Glutamine synthetase gene family evolution in select lineages of photosynthetic eukaryotes

Glutamine synthetase (GS; EC 6.3.1.2), an essential enzyme is a link between carbon and nitrogen metabolism. It consists of three gene families (GSI, GSII and GSIII) with a broad but sporadic distribution among the three domains of life. Endosymbiotic gene transfer (EGT), horizontal gene transfer (HGT) and evolutionary associations of organisms have been uncovered using this gene. I have explored the evolutionary relationships of photosynthetic eukaryotes from the supergroup Archaeplastida (mainly rhodophyte and green algae) and Chromalveolata, using phylogenetic analyses of GS genes.;An interesting association observed between a green algal GS gene with eubacterial genes, merited further exploration. The implications of the association were; the gene representing a phylogenetic anomaly, a HGT event or a contamination. I explored this problem by increased taxon sampling within green algal and early diverging plant lineages and was able to identify numerous GS genes similar to Eubacteria within these lineages. Phylogenetic analyses confirmed a HGT from Eubacteria to the green algal-land plant lineages after the divergence of the primary photosynthetic lineages. Interestingly this gene has been lost in the vascular plants and replaced in function by genes arising from recent gene duplication.;Primary producers in the ocean are dominated by members of supergroup Chromalveolata. Evolutionary history of this group is complex and undergoing current revisions. I studied the distribution and evolutionary association of the GS genes within this group with the intension of expanding our knowledge of nitrogen metabolism and evolutionary relationships. GSII gene analyses identified three major groups indicating presence of orthologous and paralogous genes.
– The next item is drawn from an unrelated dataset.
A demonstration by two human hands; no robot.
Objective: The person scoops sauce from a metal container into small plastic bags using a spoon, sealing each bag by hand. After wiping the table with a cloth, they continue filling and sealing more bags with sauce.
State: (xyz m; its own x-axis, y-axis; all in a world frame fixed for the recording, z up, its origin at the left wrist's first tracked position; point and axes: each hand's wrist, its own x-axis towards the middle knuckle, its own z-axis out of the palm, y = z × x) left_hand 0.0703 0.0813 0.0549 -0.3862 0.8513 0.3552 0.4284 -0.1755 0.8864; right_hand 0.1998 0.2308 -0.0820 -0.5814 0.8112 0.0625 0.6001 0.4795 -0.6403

A strong support was recovered for chromist monophyly in GSIII phylogeny, a first for a nuclear gene studied so far.;Importance of Rhodophytes in ecology, economics and evolution is well recognized. They are the donor of the secondary plastid of the chromalveolates. Within rhodophytes I explored GS diversity with the purpose of identifying the secondary plastid donor lineage/s. Increased diversity of GS is reported here. GS analyses supported the endosymbiotic origin of chromalveolate GS genes from rhodophytes. An evidence for chloroplast targeted GS is reported, which is the first of its kind.